● EXERCISE
Reproduce word for word the lines between those holding "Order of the" and "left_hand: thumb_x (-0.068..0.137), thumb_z", inclusive, and nothing else from the data below.

● Records from a collection
##########
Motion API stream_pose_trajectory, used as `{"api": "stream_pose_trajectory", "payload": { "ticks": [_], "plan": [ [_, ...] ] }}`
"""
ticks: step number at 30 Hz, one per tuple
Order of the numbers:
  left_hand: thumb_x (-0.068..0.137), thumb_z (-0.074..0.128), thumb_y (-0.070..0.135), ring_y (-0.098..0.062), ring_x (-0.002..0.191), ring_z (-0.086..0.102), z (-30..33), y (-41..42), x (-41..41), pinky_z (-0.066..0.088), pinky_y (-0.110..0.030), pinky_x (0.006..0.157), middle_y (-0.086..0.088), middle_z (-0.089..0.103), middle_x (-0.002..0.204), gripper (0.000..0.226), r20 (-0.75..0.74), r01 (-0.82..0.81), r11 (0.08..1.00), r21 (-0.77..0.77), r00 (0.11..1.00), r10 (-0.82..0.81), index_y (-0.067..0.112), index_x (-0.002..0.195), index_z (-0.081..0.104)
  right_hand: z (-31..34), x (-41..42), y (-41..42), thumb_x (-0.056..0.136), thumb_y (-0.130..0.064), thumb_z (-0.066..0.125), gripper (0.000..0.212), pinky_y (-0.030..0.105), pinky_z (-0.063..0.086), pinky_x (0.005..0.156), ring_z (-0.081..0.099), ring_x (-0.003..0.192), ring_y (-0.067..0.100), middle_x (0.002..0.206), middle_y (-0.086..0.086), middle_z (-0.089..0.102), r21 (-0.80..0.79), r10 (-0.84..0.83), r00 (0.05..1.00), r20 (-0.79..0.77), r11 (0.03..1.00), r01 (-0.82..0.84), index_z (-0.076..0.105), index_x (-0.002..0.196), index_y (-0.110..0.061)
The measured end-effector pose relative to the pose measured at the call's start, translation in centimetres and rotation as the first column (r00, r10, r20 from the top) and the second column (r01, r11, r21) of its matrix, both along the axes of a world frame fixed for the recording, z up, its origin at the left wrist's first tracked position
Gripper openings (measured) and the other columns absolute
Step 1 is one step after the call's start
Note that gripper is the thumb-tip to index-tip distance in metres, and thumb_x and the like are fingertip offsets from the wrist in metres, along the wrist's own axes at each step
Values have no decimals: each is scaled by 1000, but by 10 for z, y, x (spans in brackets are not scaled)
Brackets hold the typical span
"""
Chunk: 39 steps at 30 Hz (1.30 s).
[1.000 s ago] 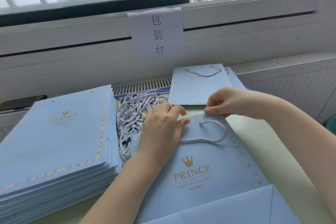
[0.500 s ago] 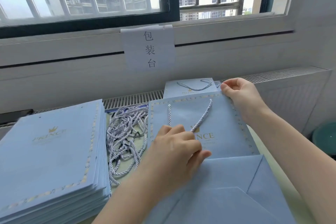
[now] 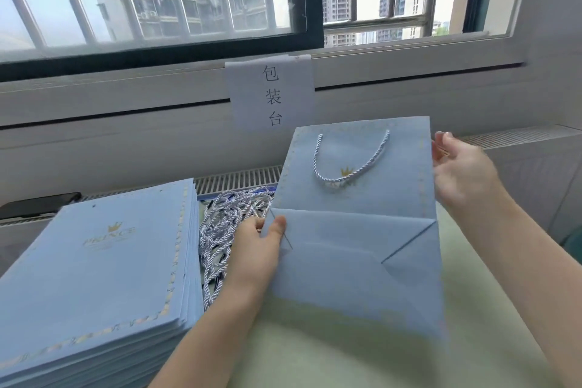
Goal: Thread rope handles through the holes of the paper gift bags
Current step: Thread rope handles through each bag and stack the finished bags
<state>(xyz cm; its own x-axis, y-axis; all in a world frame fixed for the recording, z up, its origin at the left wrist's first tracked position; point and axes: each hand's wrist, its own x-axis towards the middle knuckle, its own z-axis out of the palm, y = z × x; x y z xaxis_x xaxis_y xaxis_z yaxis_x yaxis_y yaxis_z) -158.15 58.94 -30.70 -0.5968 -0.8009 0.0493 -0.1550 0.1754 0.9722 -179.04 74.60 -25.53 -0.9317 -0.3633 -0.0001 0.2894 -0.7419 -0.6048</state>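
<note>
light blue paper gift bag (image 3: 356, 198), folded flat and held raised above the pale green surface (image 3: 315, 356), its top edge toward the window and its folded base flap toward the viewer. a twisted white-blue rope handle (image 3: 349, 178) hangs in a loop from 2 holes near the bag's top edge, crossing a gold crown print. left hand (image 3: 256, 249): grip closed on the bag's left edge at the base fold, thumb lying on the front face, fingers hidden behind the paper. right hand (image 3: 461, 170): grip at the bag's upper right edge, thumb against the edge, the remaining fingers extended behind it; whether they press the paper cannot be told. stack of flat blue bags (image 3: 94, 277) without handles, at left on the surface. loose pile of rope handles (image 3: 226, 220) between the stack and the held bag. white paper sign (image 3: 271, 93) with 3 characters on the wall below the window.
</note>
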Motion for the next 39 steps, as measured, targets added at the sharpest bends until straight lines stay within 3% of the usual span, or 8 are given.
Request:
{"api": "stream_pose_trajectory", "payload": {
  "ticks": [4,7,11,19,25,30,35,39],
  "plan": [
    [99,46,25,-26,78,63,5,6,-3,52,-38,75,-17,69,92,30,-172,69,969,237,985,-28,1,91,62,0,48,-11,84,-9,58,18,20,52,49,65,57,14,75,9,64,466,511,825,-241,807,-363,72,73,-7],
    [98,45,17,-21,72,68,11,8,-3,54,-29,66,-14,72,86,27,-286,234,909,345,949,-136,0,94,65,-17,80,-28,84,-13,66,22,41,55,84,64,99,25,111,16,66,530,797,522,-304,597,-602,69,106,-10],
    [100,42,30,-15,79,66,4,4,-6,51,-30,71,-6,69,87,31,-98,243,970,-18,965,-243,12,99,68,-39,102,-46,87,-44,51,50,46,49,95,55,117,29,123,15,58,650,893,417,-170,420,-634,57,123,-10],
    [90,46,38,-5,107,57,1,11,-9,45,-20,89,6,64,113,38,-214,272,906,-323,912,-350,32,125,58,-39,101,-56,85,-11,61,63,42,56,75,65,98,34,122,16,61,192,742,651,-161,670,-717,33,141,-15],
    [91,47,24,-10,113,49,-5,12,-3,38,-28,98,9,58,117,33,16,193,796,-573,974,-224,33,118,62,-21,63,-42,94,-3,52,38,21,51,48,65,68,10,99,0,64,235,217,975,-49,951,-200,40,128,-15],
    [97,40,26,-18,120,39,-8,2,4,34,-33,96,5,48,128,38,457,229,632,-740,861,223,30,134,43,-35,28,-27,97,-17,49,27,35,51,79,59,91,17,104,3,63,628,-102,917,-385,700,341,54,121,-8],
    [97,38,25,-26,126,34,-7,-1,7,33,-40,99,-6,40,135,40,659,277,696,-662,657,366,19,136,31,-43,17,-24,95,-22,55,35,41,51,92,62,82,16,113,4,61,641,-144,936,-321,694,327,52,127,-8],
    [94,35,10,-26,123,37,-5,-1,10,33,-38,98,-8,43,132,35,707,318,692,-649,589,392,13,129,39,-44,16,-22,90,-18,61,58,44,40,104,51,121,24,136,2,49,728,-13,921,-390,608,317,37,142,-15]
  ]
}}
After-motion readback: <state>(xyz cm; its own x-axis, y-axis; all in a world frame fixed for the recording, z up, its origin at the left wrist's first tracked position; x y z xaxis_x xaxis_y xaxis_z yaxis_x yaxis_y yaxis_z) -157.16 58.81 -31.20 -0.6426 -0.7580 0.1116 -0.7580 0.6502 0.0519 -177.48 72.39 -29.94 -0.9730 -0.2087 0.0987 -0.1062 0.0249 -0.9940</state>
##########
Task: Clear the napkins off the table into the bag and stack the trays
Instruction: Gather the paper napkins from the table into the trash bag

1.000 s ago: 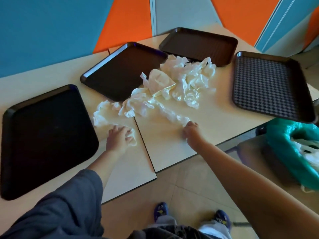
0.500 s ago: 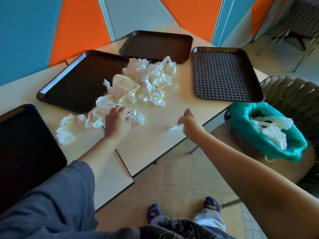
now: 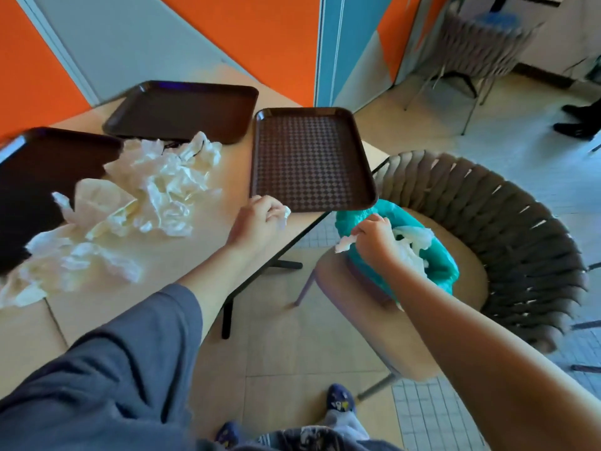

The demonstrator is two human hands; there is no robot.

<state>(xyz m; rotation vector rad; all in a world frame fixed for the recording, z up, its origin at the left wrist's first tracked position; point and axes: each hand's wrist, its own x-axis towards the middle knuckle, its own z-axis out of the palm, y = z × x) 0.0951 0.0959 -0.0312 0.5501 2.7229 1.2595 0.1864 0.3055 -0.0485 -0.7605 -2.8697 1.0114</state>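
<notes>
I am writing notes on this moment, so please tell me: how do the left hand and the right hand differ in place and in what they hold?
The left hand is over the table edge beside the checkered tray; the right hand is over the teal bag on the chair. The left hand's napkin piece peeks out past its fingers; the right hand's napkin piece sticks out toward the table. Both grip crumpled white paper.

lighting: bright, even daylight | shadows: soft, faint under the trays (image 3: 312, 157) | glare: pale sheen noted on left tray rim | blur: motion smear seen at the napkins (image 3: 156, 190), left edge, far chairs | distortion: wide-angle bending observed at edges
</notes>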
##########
● OUTPUT FOR THIS TASK
Order of the numbers:
  left_hand: thumb_x (-0.068..0.137), thumb_z (-0.074..0.128), thumb_y (-0.070..0.135), ring_y (-0.098..0.062), ring_x (-0.002..0.191), ring_z (-0.086..0.102), z (-30..33), y (-41..42), x (-41..41), pinky_z (-0.066..0.088), pinky_y (-0.110..0.030), pinky_x (0.006..0.157), middle_y (-0.086..0.088), middle_z (-0.089..0.103), middle_x (-0.002..0.204), gripper (0.000..0.226), r20 (-0.75..0.74), r01 (-0.82..0.81), r11 (0.08..1.00), r21 (-0.77..0.77), r00 (0.11..1.00), r10 (-0.82..0.81), index_y (-0.067..0.112), index_x (-0.002..0.195), index_z (-0.081..0.104)

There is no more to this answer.